Я вспомнил, что на пути нам встречался, как ни странно, конский навоз. И на площади у собора обратил внимание на старинные вывески с нарисованными кренделями и смешным трактирщиком с подносом и салфеткой, перекинутой через локоть. Но я подумал: вывески для колорита, а лошадей используют по их прямому назначению — поклажу возить.
Все разъяснилось очень скоро. Вышли мы на площадь в самом конце крепости, а там оцеплено. И люди в старинном платье, и кони, и прожектора. Снимают кино. И никакого искривления времени.
Катька сказала:
— Прочти хоть тысячу учебников и книг по истории, и это будет меньше, чем встреча с такой каретой на безлюдной улочке. Знаешь, меня даже пот прошиб. Я испугалась.
Рядом с крепостью, на другой стороне Кронверкской протоки, стоит кирпичное подковообразное здание — Артиллерийский музей, возле него, на валу, обелиск — место казни декабристов. Туда мы и отправились.
В путеводителе было сказано только про музей и декабристов, а на валу кроме обелиска оказалось много старинных пушек, и музейный дворик был до отказа набит всякой военной техникой — от пищалей и мортир четырехсотлетней давности до современных ракетных установок. И насколько уж я не любитель оружия, но не прийти в восторг от этого арсенала невозможно.
Катька достала бутерброды и термос с чаем, и мы, привалившись к прохладному стволу пушки, стали закусывать. Я восторгался Петропавловским собором и сказал Катьке, что считаю его красивейшим в мире. Разумеется, я мало что видел, но даже на картинках собор этот нереален. В жизни еще нереальнее. Его могучая и стройная, как корабельная мачта, колокольня золотым шпилем пронзает небо. Все остальные соборы по сравнению с ним неуклюжи и тяжеловесны, как утюги.
Катька выслушала мои излияния и вдруг с непонятным жаром сказала:
— Моя жизнь сложится прекрасно, я буду ездить по разным странам, жить в красивых отелях и увижу лучшие соборы мира. И тогда я сравню с ними твой Петропавловский и напишу тебе открытку — прав ты или нет.
Я удивленно смотрел на нее и не понимал, почему она так раскипятилась.
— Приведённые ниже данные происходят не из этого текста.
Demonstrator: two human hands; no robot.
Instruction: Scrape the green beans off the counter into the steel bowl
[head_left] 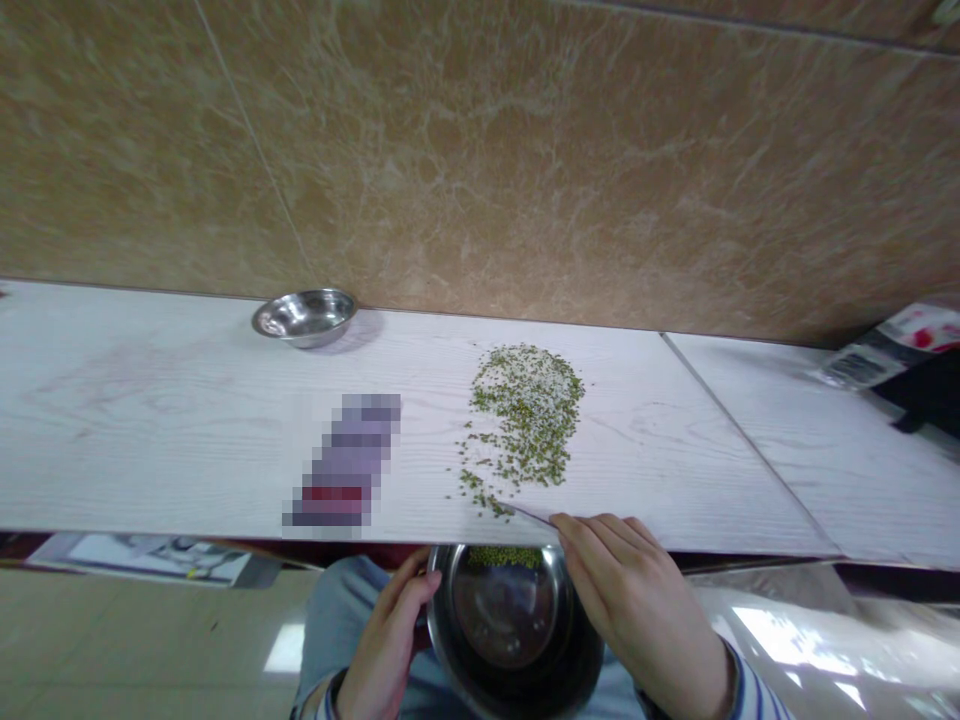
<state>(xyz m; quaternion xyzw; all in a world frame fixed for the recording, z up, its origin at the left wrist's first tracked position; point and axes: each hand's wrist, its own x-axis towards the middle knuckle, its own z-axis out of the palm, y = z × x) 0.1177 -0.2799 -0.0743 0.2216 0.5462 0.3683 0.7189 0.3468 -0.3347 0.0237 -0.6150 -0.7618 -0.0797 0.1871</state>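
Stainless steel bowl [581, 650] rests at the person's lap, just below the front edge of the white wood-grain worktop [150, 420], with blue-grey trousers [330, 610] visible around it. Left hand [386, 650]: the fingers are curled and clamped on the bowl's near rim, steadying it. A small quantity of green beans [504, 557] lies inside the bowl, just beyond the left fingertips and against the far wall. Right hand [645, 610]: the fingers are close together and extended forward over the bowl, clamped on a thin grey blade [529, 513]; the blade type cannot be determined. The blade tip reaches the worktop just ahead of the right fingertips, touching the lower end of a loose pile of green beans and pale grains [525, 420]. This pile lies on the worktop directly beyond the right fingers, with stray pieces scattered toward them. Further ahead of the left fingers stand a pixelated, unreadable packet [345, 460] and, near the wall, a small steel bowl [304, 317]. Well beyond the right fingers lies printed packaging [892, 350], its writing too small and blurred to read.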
Зато я почувствовал: что-то с ней не так, и она не верит в то, что говорит, не верит в то, что жизнь ее сложится прекрасно, что она будет ездить по разным странам.
— А вообще-то нам очень не повезло, что родились мы в такой дыре, — продолжала Катька. — Ты же видишь: у здешних ребят в миллион раз больше преимуществ, они другие — наглые, богатые и умеют радоваться жизни.
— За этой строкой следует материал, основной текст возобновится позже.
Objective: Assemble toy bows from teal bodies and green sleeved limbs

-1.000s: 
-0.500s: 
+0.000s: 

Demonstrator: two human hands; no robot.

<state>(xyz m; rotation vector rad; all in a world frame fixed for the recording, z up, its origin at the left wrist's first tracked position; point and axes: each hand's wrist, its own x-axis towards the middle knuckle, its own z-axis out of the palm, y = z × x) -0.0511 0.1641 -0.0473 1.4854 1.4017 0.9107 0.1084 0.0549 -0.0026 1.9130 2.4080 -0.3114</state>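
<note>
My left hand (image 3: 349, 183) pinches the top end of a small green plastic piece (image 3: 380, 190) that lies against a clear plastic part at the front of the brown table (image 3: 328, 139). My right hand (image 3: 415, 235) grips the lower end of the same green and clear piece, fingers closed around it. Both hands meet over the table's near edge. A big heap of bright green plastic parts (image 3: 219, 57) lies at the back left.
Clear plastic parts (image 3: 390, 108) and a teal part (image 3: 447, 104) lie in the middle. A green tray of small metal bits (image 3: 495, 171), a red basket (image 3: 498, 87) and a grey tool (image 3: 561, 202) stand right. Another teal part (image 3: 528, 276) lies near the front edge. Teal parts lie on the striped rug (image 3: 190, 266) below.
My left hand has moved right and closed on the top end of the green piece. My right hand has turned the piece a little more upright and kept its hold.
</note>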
— Катька, что ты дрейфишь? — попробовал я ее утешить. — Не гневи Бога. Все, что мог, он тебе дал. А не умеешь радоваться жизни — твоя личная проблема. Учись. Ты обязательно поступишь в свой языковый институт и объездишь весь мир. Ты напишешь мне открытку, а может, и целое письмо из Парижа, Мадрида и Флоренции.
— Ладно, — сказала она. — Когда слишком хорошо, всегда становится грустно. А чем лучше, тем больше хочется, чтобы стало еще лучше. Лежу утром и думаю: вот откроется дверь — и войдет кто-нибудь настоящий и замечательный.
— Ну да, кругломордый, в кудряшках! — разозлился я. — Или, на худой случай, юный гений Сидоров. А вхожу всего лишь я. Какое разочарование!
— Про гения не шути, не надо.
— Не буду. С гениями не шутят.
— Я же тебе серьезно! Знаешь, как ему трудно? У него нет руки!